YOUR GOAL. Go to the line holding "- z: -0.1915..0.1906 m" in the data below and repeat it exactly, then each line after it up to and including the one holding "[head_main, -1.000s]". Omit pictures.

DATASET EXTRACT.

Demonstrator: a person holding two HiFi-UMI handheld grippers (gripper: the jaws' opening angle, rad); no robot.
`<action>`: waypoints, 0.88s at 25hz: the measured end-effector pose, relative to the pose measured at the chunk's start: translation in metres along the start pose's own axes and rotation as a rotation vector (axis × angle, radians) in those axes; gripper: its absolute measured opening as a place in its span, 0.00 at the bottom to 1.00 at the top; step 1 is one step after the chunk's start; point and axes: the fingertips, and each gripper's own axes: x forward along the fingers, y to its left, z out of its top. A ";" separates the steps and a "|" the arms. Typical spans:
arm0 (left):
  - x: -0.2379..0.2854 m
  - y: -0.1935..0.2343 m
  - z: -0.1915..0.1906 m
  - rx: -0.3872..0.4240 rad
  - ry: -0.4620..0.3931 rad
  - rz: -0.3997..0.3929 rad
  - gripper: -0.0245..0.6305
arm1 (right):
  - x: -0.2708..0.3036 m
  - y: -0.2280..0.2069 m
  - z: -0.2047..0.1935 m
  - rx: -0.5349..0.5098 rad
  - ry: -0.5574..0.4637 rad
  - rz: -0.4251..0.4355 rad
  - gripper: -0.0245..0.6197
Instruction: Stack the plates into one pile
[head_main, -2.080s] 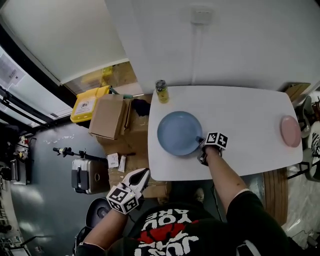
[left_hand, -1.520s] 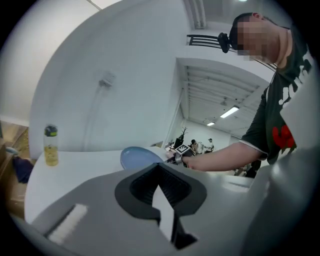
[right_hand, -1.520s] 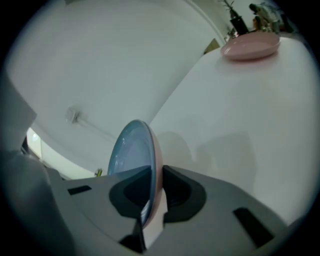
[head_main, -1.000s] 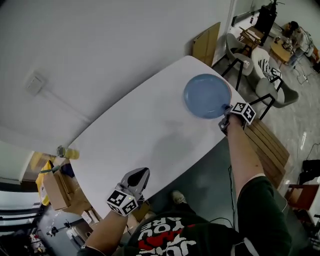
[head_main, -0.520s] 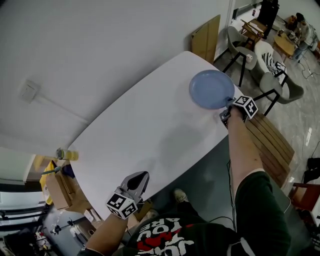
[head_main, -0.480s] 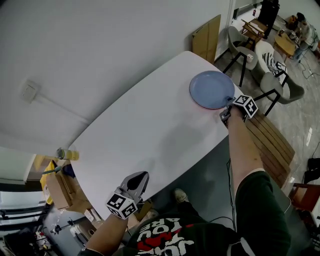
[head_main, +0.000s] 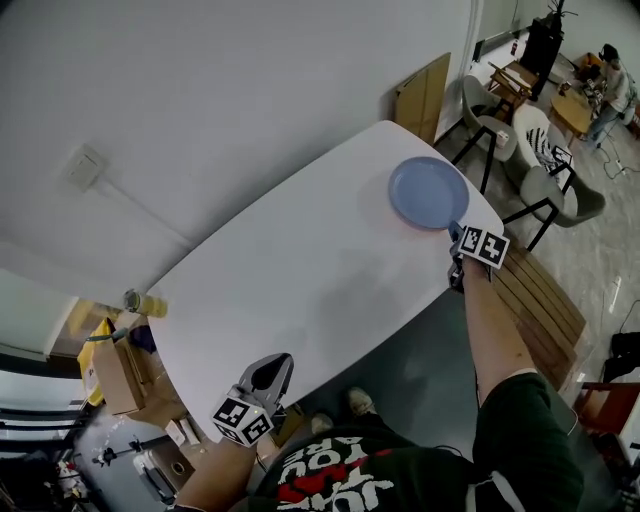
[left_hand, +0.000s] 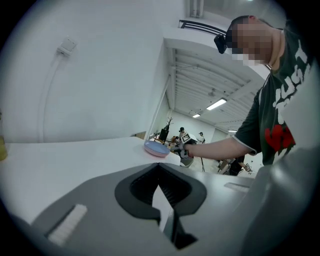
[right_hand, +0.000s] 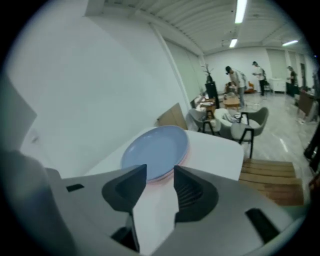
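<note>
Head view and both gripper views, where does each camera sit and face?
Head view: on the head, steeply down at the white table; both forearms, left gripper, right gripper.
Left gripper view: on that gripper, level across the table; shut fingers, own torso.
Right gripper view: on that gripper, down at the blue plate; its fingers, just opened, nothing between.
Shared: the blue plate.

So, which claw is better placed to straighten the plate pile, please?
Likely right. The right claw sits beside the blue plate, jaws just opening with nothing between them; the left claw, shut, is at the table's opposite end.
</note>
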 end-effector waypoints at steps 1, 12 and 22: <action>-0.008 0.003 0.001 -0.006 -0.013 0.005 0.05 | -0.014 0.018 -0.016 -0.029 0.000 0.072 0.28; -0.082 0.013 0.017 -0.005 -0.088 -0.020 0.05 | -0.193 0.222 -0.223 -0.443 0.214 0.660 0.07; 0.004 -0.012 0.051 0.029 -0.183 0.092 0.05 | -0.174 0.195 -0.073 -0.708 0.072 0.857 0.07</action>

OUTPUT OF THE TASK.
  - z: -0.1915..0.1906 m
  - rx: -0.3872..0.4240 rad
  - ry: -0.4620..0.3931 rad
  - rz: -0.3997..0.3929 rad
  - gripper: -0.0245..0.6305
arm1 (right):
  - x: -0.2708..0.3036 m
  - y: -0.2280..0.2069 m
  - z: -0.2047..0.1935 m
  - rx: -0.5349..0.5098 rad
  - ry: -0.5574..0.4637 rad
  - rz: -0.4251..0.4355 rad
  - gripper: -0.0245..0.6197
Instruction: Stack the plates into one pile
[head_main, -2.080s] 
[left_hand, -1.520s] 
[right_hand, -1.520s] 
[head_main, -1.000s] 

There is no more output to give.